For the FUS treatments, the fur on the head was removed, an IV catheter was placed in the tail vein, and a rectal thermocouple was inserted to monitor the animals’ temperature during the procedure. Body temperature was maintained with a heated water pad.
2.2 Study design
The 41 rats were divided into four experimental groups: 1) control (no treatment), 2) FUS-only (six weekly sessions with FUS with microbubbles to produce BBB/BTB permeabilization), 3) trastuzumab-only (six weekly treatments with trastuzumab), and 4) FUS + trastuzumab (six weekly treatments with trastuzumab following BBB/BTB permeabilization). For groups 3–4, trastuzumab was administered weekly through the tail vein at a dose of 2 mg/kg. For groups 2 and 4, multiple overlapping locations were sonicated to permeabilize the BTB and to disrupt the BBB in a ~1 mm rim surrounding the tumor. For group 4, trastuzumab was injected immediately after confirming the BBB/BTB permeabilization. The sonications were all delivered at a single depth at the center of the tumor; the length of the focal region (see below) was sufficient to cover the thickness of the tumor. The spacing between the sonication targets was 1.5 mm. The number of sonications varied from 1–27, depending on the size of the tumor at the time of treatment. We waited at least 2 min between each sonication to minimize the accumulation of microbubbles.
The tumor volume was monitored weekly with MRI for seven weeks following the last treatment. At the endpoint of the study, surviving animals were deeply anesthetized and then euthanized by transcardiac perfusion with 0.9% sodium chloride solution followed by 10% buffered formalin phosphate solution while under deep anesthesia with a mixture of ketamine and xylazine. For histological examination, the brains were immediately harvested and fixed in the formalin solution. Animals were euthanized before the study endpoint if the tumor size exceeded 13 mm in diameter (i.e. if it reached the width of the brain in the left/right direction), the animal showed excessive weight loss (20% of body weight in a week), or if he showed physiological signs of suffering. The description of experiments with the timeline is shown in Fig. 1.
Fig. 1.
Timeline for the experiments. A total of six weekly treatments were performed, followed by another seven weeks of post-treatment MRI to monitor tumor growth.

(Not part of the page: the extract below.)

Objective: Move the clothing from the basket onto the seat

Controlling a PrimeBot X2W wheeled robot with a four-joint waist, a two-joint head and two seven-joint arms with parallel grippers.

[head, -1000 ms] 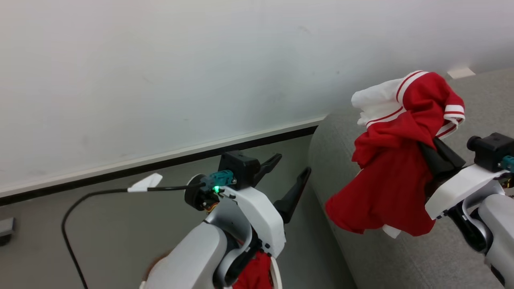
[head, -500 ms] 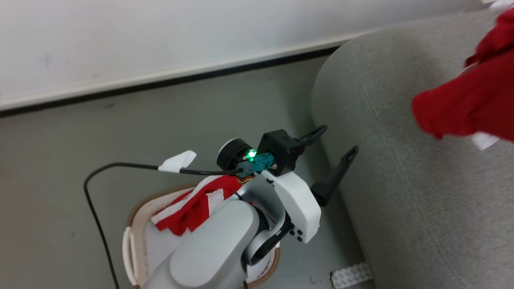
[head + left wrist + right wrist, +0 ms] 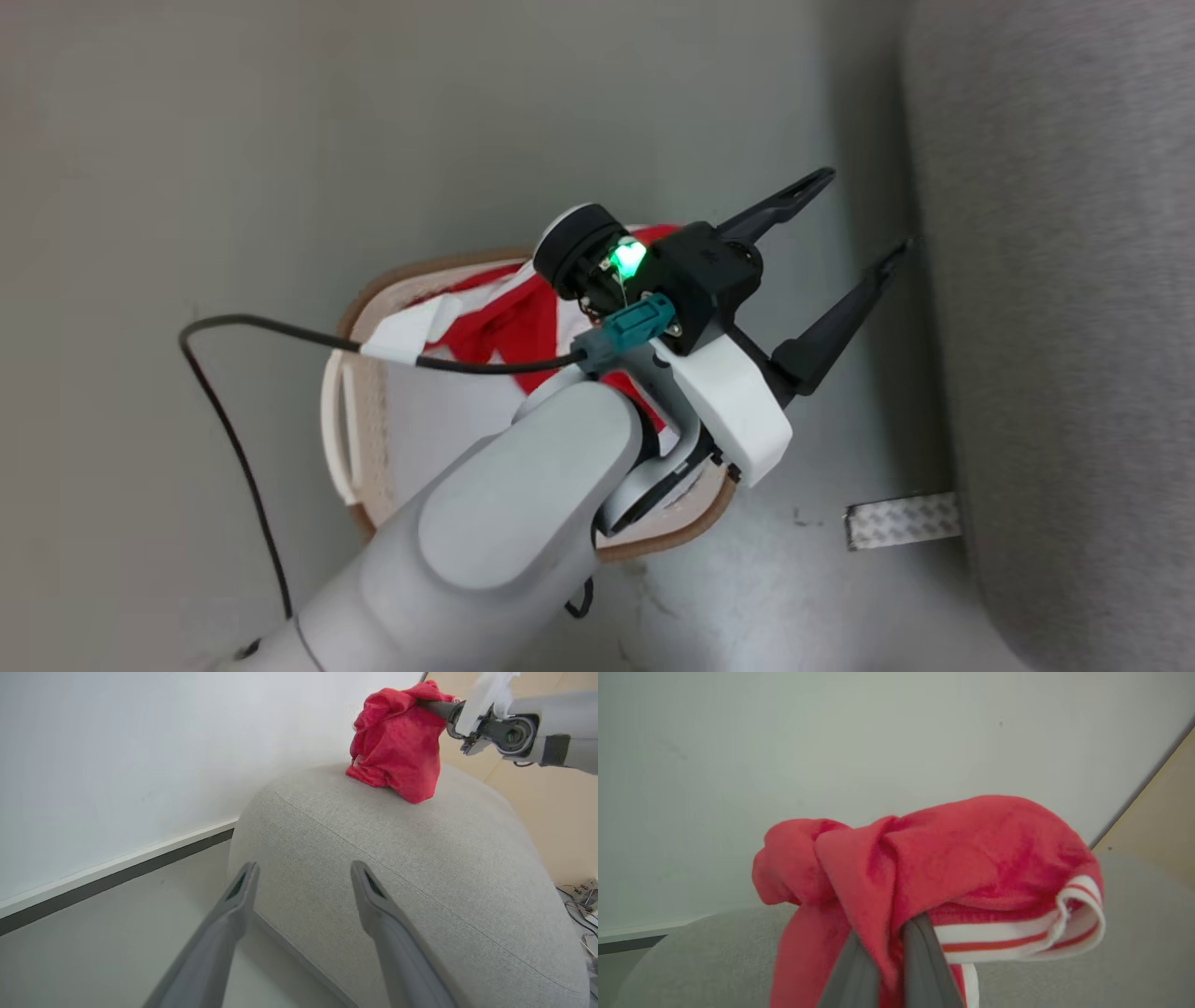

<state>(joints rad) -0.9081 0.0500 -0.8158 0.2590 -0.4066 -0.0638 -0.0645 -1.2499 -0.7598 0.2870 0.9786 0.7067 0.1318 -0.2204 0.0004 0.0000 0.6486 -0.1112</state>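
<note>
A red garment with white stripe trim (image 3: 952,858) hangs bunched from my right gripper (image 3: 882,931), which is shut on it. In the left wrist view this garment (image 3: 397,751) is held over the top of the light-grey seat (image 3: 397,868), its lower edge at the cushion. More red and white clothing (image 3: 504,322) lies in the off-white basket (image 3: 420,273) with a brown rim, on the floor beside the seat (image 3: 1055,280). My left gripper (image 3: 865,209) stands open above the basket's right side, with nothing between its fingers (image 3: 233,905), pointing at the seat's side.
A black cable (image 3: 233,439) runs from my left wrist down across the grey floor. A small ribbed metal plate (image 3: 901,520) lies on the floor at the seat's foot. A white wall with a dark skirting (image 3: 117,877) stands behind the seat.
The head camera has tilted down, so the basket is in its view and the held garment has left it. My left gripper stays open; the right stays shut on the garment.
</note>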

Histological examination was performed on two representative examples from each treatment group. Brain samples fixed in 10% buffered formalin phosphate solution were cut in 4 mm tissue blocks using a brain matrix (model RBM-4000DV, ASI Instruments, Warren, MI, USA). Blocks containing the tumor embedded in paraffin, and several (generally four) horizontal sections were stained with hematoxylin and eosin (H&E).
2.3 Ultrasound
An air-backed, single-element, spherically-focused transducer (diameter = 10 cm, f-number = 0.8, frequency = 690 kHz) was used. The transducer’s frequency was chosen to be similar to that used in a clinical system developed for transcranial FUS ablation [42,43]. The transducer was driven by a radio frequency (RF) signal generated by an arbitrary waveform generator (Model 395, Wavetek Inc., San Diego, CA) and amplified by an RF amplifier (Model 240L, ENI Inc., Rochester, NY). Using an external inductor-capacitor tuning network, the electrical impedance of the transducer was matched to the output impedance of the amplifier. The electrical power was monitored with a power meter (Model E4419B, Agilent, Santa Clara, CA). The transducer efficiency was measured with a radiation force balance consisting of an absorbing brush attached to a digital scale. The peak negative pressure amplitude was measured with a calibrated membrane hydrophone (spot diameter 0.5 mm, GEC-Marconi Research Center, Chelmsford, England). The spatial pressure distribution was measured with a 2 mm diameter needle hydrophone; the half width/length of the focal region measured was 2.3/14 mm.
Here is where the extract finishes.